The aerodynamic lenses (240) are arranged in multiple stages and serve to focus and accelerate the gas to be measured. The gas to be measured, including process particles, is focused and accelerated as it passes through the aerodynamic lenses (240), and the particles are ultimately supplied to the first vacuum chamber (210A) in the form of a beam.

The electron gun (251) is arranged at the rear end of the aerodynamic lens (240) inside the second vacuum chamber (210B) and serves to electrically charge process particles that have passed through the skimmer (211). The deflector (252) is arranged at the rear end of the electron gun (251) and is oriented at an angle of 45° to the direction in which the process particles travel, and serves to deflect the process particles by 90° through electrostatic force. The detector (253) is arranged at the rear end of the deflector (252) and serves to capture process particles and measure their size distribution.

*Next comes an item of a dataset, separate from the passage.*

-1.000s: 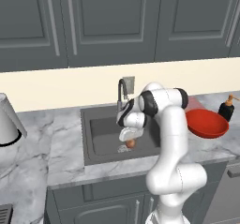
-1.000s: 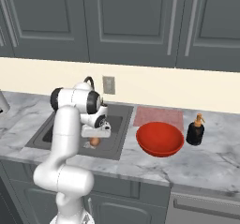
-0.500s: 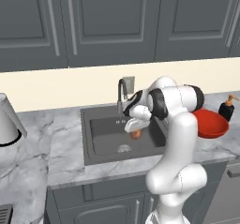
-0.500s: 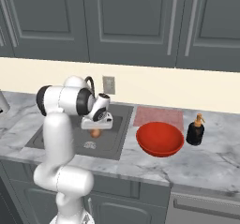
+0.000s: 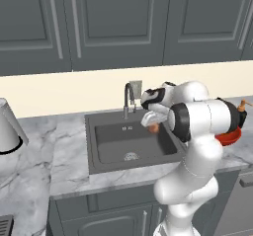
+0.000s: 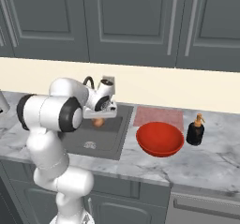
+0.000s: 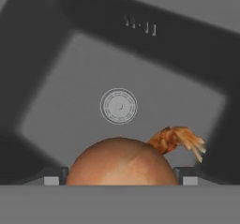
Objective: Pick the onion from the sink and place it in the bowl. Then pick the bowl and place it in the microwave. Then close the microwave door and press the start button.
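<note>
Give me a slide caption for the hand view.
Gripper holds the onion above the sink drain.

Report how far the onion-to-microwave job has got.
Done: the onion is gripped by the gripper and lifted above the sink. In hand: carrying it toward the red bowl, which holds nothing yet. Left: drop it in, move the bowl to the microwave, close the door, press start.
</note>
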Robot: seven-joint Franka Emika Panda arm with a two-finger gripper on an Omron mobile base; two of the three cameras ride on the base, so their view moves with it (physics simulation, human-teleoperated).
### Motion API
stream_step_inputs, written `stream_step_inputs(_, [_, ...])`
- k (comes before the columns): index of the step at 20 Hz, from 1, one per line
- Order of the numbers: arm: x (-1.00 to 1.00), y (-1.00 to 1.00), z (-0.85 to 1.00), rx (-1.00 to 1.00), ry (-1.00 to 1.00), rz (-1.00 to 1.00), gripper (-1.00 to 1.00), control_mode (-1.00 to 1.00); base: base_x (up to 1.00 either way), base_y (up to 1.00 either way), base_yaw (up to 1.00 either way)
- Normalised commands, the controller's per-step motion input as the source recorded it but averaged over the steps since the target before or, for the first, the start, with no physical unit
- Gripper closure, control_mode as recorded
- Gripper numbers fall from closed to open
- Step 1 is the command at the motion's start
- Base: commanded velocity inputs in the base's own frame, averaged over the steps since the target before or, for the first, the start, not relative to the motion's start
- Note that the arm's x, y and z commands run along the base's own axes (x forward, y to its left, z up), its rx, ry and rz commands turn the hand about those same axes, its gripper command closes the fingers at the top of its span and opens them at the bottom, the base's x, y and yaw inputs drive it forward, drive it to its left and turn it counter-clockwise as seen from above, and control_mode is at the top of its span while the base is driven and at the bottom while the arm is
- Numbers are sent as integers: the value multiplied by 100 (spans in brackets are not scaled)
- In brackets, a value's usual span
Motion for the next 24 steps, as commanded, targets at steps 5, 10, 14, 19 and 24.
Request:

However, the structure and principle of the electron gun (251), deflector (252), detector (253), etc. are substantially the same as those disclosed in the background art patent publication No. 10-0772488 or other publicly known technologies, or are such that a person skilled in the art can easily derive them therefrom, so a detailed description thereof will be omitted.

The sampling mechanism (10) includes a feedthrough rod (11), a driving unit (12), a holder body (13), a TEM grid (14), and a holder cover (15), as described above, and a repetitive description thereof will be omitted.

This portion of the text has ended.